Zuid-Holland in fout bij aanbesteding
De provincie Zuid-Holland heeft maatregelen getroffen tegen enkele ambtenaren van de dienst beheer en onderhoud. Dat gebeurde omdat zij jarenlang projecten op het gebied van de infrastructuur verkeerd hebben aanbesteed. Ze zochten op eigen houtje aannemers uit, zonder na te gaan of deze wel een goede prijs vroegen voor hun werk.
Gedeputeerde M. Houtman (Verkeer en Vervoer) zei dit woensdagmiddag in Den Haag naar aanleiding van een onderzoek van accountantsbureau Arthur Andersen naar de dienst beheer en onderhoud. Deze is verantwoordelijk voor onder meer aanleg en onderhoud van wegen en bermen.
Uit het onderzoek blijkt dat de verplichte openbare aanbesteding bij beheer en onderhoud van 1994 tot 2002 meer uitzondering dan regel was.
Enkele ambtenaren zijn overgeplaatst. Tegen een of meer anderen heeft de provincie disciplinaire maatregelen getroffen. Houtman maakte niet bekend om welke maatregelen het precies gaat.
Volgens het rapport van Andersen heeft de provincie op verschillende manieren schade geleden. Doordat geen openbare aanbesteding heeft plaatsgevonden, heeft Zuid-Holland waarschijnlijk te veel geld betaald voor sommige projecten. Dat blijkt uit de lagere prijzen die de provincie betaalde voor projecten die in 2002 wél openbaar zijn aanbesteed. Het is onduidelijk hoe groot de strop is.
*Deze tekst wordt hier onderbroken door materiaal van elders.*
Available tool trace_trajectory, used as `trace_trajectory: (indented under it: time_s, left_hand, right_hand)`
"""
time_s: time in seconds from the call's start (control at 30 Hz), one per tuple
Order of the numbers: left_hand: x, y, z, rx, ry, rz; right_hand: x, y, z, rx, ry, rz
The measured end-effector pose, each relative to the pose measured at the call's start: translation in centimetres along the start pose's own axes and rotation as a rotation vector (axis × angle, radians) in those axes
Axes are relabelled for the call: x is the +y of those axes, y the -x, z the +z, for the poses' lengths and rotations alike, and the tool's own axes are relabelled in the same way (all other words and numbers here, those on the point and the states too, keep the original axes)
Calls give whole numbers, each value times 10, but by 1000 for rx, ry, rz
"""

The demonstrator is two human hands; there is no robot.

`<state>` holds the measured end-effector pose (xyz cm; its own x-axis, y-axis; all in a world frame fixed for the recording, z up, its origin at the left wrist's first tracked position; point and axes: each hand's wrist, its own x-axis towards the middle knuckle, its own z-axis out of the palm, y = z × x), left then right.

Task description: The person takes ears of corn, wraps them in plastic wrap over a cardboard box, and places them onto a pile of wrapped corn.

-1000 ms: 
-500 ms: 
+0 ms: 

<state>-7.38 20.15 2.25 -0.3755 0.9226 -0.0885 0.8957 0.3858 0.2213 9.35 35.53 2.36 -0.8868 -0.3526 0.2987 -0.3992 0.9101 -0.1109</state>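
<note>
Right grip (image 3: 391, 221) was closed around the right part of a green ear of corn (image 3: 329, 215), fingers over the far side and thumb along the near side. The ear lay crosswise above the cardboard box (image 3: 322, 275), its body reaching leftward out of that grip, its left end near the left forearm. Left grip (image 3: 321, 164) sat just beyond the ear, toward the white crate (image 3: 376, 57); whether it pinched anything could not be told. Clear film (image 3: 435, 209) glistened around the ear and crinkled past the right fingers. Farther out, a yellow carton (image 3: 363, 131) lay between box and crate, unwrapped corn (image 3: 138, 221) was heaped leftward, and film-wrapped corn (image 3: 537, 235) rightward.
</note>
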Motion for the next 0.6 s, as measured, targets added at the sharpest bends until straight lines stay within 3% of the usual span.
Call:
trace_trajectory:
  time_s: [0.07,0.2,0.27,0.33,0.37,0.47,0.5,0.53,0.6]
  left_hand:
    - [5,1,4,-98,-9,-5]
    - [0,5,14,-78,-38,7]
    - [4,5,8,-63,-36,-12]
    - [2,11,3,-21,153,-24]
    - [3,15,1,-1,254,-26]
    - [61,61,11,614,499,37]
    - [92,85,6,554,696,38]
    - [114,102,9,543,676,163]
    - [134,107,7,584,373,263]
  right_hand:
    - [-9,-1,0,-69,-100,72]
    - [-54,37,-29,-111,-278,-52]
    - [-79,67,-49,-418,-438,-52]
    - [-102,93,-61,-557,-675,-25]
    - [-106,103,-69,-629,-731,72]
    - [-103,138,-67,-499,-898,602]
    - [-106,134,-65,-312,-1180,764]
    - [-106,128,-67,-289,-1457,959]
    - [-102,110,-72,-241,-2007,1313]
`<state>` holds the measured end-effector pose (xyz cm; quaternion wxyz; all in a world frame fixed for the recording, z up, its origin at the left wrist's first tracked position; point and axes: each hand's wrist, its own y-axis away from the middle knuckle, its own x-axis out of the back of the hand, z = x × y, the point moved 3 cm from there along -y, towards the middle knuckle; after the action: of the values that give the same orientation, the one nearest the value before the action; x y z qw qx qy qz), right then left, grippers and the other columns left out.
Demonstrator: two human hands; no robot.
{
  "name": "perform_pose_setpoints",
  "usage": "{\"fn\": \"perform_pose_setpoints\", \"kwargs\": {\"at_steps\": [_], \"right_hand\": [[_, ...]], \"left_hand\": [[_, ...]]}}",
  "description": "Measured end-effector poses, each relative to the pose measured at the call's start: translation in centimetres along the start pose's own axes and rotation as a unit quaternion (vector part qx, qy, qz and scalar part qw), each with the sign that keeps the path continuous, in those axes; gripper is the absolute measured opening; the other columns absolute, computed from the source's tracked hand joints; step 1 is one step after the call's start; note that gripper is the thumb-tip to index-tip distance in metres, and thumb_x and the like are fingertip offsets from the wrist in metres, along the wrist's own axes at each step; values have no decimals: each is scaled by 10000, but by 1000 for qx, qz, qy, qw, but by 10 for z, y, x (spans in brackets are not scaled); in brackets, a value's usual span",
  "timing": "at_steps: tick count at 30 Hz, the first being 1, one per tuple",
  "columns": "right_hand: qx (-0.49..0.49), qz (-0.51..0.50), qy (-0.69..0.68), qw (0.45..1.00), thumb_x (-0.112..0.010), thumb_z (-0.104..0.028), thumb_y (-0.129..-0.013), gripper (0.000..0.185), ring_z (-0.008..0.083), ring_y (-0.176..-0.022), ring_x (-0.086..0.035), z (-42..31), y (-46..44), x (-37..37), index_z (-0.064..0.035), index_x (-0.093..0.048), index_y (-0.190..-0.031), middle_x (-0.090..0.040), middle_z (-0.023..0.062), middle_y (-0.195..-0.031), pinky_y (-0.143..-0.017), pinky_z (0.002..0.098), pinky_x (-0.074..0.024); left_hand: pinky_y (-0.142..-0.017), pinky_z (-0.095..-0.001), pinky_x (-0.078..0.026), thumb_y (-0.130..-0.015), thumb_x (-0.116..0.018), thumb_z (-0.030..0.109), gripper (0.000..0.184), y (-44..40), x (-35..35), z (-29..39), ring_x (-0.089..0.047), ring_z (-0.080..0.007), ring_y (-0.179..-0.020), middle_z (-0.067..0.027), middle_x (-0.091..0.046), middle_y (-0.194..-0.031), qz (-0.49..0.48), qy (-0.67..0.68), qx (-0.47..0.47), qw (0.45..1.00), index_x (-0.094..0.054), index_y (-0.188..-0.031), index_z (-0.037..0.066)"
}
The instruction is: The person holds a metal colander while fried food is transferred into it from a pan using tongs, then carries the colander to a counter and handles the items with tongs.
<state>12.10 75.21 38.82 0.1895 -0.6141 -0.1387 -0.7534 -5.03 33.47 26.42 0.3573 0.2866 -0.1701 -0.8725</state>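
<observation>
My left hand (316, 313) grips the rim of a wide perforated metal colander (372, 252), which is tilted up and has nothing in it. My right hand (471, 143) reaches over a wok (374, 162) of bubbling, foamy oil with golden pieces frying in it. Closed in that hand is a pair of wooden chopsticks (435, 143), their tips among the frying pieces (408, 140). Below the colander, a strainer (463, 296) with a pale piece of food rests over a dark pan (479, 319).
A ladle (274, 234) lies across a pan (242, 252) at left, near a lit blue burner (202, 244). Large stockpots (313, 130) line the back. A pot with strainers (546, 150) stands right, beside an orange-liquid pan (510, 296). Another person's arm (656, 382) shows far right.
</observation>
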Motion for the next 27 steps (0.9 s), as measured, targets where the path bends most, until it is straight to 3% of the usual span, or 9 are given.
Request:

Verder hebben de betrokken aannemers rekeningen ingediend voor werk dat nog niet was gedaan. Dat geld potten ze op. Omdat de administratie van die potjes in de meeste gevallen is weggegooid, is onbekend of dat geld uiteindelijk nog in provinciale projecten is gestoken. De accountant schat dat de potjes in totaal ongeveer 500.000 euro bevatten.
Tijdens het onderzoek heeft het accountantsbureau geen bewijs gevonden voor zelfverrijking door de betrokken ambtenaren. Eén persoon wordt daar wel van verdacht. Het openbaar ministerie heeft het rapport inmiddels in handen en onderzoekt de zaak verder.
Zuid-Holland besloot zomer 2001 beheer en onderhoud te onderzoeken, in het kader van een plan om de werkwijzen binnen de provincie te verbeteren. Na de Ceteco-affaire bleek dat deze niet goed waren: ambtenaren konden ongestoord hun gang gaan. De Ceteco-affaire speelde in de zomer van 2001, toen aan het licht kwam dat de provincie in de persoon van K. Baarspul bankierde om winst te maken. Het ging mis toen handelshuis Ceteco wegens faillissement een miljoenenlening niet kon terugbetalen.
Onlangs gaf de rechter, die Baarspul veroordeelde wegens onder meer oplichting, Zuid-Holland nog een veeg uit de pan omdat het de kasgeldbeheerder niet controleerde. Uit het onderzoek van Arthur Andersen concludeert het college van Gedeputeerde Staten nu dat er ook in het geval van beheer en onderhoud nauwelijks toezicht is geweest.